▶ Work request:
When the string "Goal" occurs in a line of the records, show that line.

▶ Extracted entries:
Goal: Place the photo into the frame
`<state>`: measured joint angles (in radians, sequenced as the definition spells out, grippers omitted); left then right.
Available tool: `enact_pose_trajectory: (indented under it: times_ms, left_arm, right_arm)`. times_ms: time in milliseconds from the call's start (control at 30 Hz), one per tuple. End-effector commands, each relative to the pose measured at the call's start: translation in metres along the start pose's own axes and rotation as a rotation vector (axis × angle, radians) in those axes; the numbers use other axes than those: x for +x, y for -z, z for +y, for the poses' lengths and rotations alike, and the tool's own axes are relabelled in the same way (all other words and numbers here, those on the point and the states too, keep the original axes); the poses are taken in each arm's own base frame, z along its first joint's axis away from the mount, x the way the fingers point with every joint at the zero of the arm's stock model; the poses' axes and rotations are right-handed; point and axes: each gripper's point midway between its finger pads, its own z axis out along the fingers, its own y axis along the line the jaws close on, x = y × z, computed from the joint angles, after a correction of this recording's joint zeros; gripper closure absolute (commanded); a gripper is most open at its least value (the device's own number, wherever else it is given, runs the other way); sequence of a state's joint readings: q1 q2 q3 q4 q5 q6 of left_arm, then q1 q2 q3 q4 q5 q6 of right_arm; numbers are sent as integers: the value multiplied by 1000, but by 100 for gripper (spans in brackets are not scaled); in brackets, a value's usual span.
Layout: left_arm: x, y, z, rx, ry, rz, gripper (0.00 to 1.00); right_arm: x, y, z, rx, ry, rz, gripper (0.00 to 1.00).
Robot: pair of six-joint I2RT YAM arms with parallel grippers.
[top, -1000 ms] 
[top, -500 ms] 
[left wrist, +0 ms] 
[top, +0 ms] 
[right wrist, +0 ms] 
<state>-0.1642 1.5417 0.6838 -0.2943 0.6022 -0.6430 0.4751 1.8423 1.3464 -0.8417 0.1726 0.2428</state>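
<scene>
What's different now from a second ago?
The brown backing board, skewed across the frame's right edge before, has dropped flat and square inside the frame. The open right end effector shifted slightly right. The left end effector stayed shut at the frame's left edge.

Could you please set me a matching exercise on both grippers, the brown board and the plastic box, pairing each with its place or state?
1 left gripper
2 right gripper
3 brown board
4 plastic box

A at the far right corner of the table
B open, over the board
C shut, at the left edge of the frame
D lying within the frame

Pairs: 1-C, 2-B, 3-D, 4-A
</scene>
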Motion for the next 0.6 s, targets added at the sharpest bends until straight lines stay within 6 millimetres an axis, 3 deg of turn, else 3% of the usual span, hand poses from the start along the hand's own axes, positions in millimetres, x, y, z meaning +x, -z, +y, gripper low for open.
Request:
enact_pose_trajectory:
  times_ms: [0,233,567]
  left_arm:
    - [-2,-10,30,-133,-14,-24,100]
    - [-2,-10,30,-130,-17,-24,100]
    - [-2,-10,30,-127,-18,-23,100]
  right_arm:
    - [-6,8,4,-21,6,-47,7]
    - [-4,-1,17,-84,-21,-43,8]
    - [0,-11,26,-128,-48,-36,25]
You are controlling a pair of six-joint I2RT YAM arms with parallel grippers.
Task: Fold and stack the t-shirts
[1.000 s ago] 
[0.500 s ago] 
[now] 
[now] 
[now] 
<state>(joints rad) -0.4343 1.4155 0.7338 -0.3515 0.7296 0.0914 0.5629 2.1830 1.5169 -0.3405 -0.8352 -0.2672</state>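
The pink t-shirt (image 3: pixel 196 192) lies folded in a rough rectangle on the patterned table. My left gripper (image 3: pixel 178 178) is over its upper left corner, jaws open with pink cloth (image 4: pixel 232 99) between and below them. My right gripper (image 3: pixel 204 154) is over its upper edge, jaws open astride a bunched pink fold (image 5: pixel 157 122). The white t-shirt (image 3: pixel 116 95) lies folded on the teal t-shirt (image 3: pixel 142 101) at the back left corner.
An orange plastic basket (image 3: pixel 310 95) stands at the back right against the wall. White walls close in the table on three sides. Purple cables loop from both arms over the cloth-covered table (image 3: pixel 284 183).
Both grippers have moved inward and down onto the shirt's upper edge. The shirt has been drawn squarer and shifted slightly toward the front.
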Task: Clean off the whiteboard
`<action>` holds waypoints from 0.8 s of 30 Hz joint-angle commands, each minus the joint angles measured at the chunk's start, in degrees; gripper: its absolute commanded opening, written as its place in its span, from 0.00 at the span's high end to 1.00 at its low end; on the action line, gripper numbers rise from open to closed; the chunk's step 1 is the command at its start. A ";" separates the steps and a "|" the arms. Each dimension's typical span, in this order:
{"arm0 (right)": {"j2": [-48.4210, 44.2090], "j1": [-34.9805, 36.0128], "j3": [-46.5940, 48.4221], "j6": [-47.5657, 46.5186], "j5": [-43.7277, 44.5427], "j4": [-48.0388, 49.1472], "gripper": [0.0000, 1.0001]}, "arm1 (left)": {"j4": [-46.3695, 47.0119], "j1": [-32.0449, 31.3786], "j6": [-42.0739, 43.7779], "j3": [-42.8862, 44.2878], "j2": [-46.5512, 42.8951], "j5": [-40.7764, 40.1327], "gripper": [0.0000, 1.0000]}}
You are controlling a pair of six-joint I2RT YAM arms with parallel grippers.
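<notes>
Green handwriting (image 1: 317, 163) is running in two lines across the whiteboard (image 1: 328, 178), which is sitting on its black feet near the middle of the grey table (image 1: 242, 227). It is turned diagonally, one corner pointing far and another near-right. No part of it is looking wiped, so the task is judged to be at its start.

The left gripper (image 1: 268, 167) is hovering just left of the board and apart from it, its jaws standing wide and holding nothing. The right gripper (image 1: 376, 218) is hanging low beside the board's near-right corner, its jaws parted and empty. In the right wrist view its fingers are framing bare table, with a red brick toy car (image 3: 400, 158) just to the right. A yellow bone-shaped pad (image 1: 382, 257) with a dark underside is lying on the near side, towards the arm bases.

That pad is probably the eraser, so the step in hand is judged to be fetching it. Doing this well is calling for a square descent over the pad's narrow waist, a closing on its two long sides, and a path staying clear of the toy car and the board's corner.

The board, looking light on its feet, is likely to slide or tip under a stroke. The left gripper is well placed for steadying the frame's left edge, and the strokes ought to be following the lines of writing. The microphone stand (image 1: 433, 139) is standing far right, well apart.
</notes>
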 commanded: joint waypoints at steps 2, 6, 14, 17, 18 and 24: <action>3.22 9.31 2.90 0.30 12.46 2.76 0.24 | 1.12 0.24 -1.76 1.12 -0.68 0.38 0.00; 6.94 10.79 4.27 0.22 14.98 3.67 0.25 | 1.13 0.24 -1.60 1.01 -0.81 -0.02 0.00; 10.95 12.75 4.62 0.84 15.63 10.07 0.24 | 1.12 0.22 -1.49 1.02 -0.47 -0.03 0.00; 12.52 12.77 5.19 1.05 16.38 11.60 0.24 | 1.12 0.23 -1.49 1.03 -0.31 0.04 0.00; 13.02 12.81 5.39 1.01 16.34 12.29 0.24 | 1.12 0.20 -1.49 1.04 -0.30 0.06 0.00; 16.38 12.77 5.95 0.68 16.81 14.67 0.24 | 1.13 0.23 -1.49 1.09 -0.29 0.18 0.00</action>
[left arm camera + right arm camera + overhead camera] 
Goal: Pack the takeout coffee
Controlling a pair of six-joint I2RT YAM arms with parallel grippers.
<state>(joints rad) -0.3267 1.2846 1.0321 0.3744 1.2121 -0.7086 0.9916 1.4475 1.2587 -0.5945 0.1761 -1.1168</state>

▶ Written answer:
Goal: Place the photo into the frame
Goal: Pack the takeout coffee

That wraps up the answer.